Maybe it’s not legalism, but rather those things you’re chasing after. If only I can make this amount of money—only if I get this job, this relationship, this status, this position. These things will make me feel whole, that will make me feel secure and safe, this will fix the shame I feel, then I’ll be OK. Brothers and sisters, these things do not last and they fail at every turn: they cannot give us life, they cannot make us whole, they cannot keep us safe and secure, they cannot cover our shame. We cannot do this ourselves and we need to stop looking for fig leaves to do what only God can do for us.
They cannot deal with their shame. But God can, will, and does. It’s an act of grace that meets them even in their punishment. We might say this was the first sacrifice in scripture. God had to have killed an animal to make these garments. Instead of Adam and Eve dying, an animal was killed as a substitute, and through the shedding of this animal’s blood, they could be covered.
And of course, this points us to the substitute, the sacrifice we have in Christ Jesus. For sin, there needed to be a death, God accepted the sacrifice of Christ on our behalf, and it is on the basis of His blood shed for us that our sins are forgiven and that God clothes us with righteousness—covering our sin and shame for good.
Jesus was exiled into the wilderness and remained faithful in the face of temptation, undoing Adam and Eve’s failure. Yet even still, He was cut off from God, felt the forsakenness of death and sin on the cross for our sake so that he could offer himself as a covering for our sin. He felt the curse of death death so that the curtain could be torn, making a way back to the presence of God and life clothed in His righteousness. He restored and undid what the first Adam lost for us all. The garments of skin here in Genesis 3 point us straight to the cross of Jesus Christ.
I want to end as I have been in the habit of doing in this Genesis series. From the beginning to the very end. Jesus has made the way back for us into the presence of God, but we know this only in part today. This passage invites us to put our faith in God who meets us with grace and who covers our sins and clothes us with righteousness when we cannot. But we also look ahead—ahead to that day when we will enjoy His presence perfectly. We’re not making our way back to a garden, but rather a city, in this city we will dwell with our Lord. And this is description of that city in Revelation 22.

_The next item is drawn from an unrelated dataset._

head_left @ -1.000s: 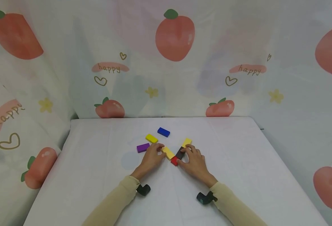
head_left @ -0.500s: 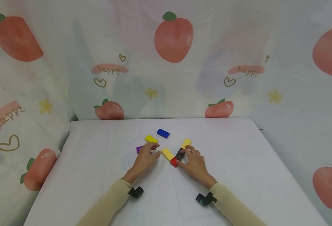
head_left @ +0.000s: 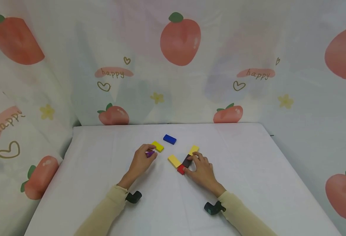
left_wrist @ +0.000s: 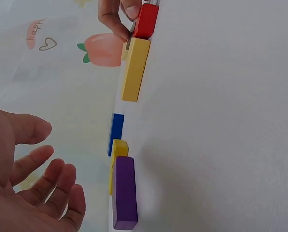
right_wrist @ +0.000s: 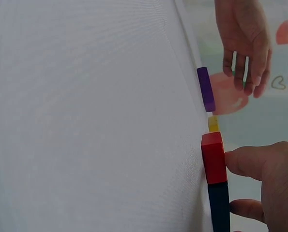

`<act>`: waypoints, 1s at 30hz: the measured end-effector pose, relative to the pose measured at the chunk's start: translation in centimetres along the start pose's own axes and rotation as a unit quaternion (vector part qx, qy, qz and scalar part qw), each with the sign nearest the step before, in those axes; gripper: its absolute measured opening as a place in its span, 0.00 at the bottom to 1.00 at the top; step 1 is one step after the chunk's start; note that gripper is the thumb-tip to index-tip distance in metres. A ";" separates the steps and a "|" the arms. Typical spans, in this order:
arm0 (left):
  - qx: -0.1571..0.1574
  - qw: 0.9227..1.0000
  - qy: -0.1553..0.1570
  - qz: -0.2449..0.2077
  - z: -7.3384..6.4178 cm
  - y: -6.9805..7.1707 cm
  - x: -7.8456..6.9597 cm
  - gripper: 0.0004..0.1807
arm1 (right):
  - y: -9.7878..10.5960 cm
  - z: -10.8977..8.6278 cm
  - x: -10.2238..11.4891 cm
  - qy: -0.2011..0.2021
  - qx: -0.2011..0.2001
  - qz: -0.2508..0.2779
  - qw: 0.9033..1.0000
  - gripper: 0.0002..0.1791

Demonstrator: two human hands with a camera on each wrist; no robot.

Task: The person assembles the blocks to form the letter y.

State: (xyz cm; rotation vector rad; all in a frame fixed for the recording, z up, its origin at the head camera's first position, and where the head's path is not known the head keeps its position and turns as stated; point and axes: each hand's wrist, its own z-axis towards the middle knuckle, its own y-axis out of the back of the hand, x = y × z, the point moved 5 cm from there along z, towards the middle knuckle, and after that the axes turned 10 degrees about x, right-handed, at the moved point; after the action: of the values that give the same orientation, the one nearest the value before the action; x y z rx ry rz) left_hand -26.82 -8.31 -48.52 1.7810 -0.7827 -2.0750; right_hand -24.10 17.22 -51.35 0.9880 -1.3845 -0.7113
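My left hand (head_left: 140, 162) hovers over a purple block (left_wrist: 125, 193), its fingers loosely bent and apart from it in the left wrist view. My right hand (head_left: 203, 172) rests its thumb against a red block (right_wrist: 214, 157) and a fingertip on the black block (head_left: 186, 161) joined to it. From the red block, a pale yellow block (head_left: 174, 161) runs up to the left. Another pale yellow block (head_left: 194, 149) continues beyond the black one, so the row forms a V. Part of the purple block is hidden by my left hand in the head view.
A bright yellow block (head_left: 158, 147) lies beyond my left fingertips, with a blue block (head_left: 170, 139) farther back. The white-covered table (head_left: 173, 209) ends at a patterned cloth wall (head_left: 190, 88). Small black cameras sit at both wrists.
My left hand has moved left, away from the pale yellow block, and is now over the purple block. My right hand stays at the red and black blocks.
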 end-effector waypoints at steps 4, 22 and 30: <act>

1 Then the angel showed me the river of the water of life, bright as crystal, flowing from the throne of God and of the Lamb 2 through the middle of the street of the city; also, on either side of the river, the tree of life with its twelve kinds of fruit, yielding its fruit each month. The leaves of the tree were for the healing of the nations. 3 No longer will there be anything accursed, but the throne of God and of the Lamb will be in it, and his servants will worship him.
Do you see? The curse will be undone, we will be brought back into His presence and we have access to the Tree of Life. Brothers and sisters, even in exile, we're invited to trust that in His grace, God has provided a way back to Himself through His Son. And one day, the way back will be complete. No more curse. No more exile. Just life, in His presence, forever.